§ **How to complete this task**: Your task is to return the listing below word for word, without any of its images.

§ **Collected data**:

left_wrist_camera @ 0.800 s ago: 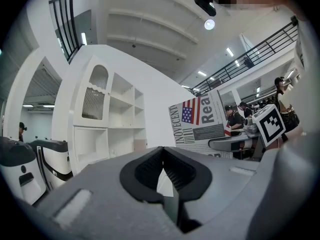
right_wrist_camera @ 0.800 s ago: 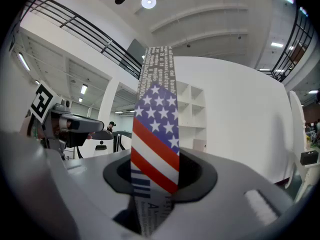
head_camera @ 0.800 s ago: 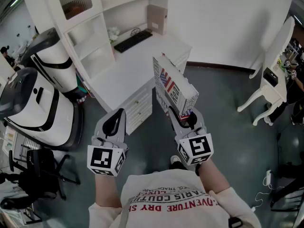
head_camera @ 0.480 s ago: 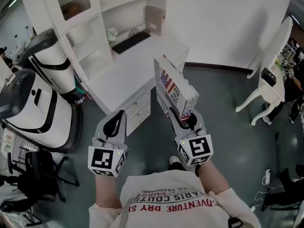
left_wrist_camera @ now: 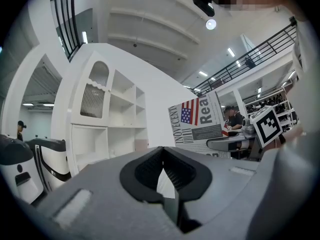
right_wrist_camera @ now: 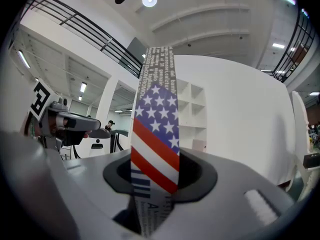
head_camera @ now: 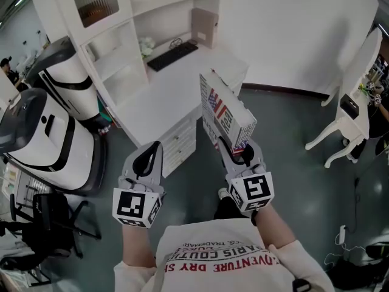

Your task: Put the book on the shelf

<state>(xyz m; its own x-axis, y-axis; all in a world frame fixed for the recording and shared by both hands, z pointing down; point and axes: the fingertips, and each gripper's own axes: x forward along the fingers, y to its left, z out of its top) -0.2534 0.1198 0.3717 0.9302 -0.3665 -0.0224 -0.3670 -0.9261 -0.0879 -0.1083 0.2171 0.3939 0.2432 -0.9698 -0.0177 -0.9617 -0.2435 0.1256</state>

§ **Solution to this task**:
left_wrist_camera @ 0.800 s ago: 
right_wrist_camera @ 0.800 s ago: 
head_camera @ 0.800 s ago: 
head_camera @ 0.480 s ago: 
left_wrist_camera @ now: 
right_wrist_camera @ now: 
head_camera @ now: 

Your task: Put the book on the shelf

<state>(xyz m; its own x-axis, y-axis; all in a world frame fixed for the recording and shared by both hands, z pointing down; point and axes: the fingertips, and each gripper's own axes: x forward along the fingers, y to its left, z out of its top) -0.2534 0.1198 0.3717 0.9302 -0.3665 -0.0224 -0.3670 -0.9261 -0.0879 -0.1083 0.2171 0.3939 0.2432 -0.9698 -0.0177 -0.9617 -0.2435 0.1256</state>

The exercise requires no additional content.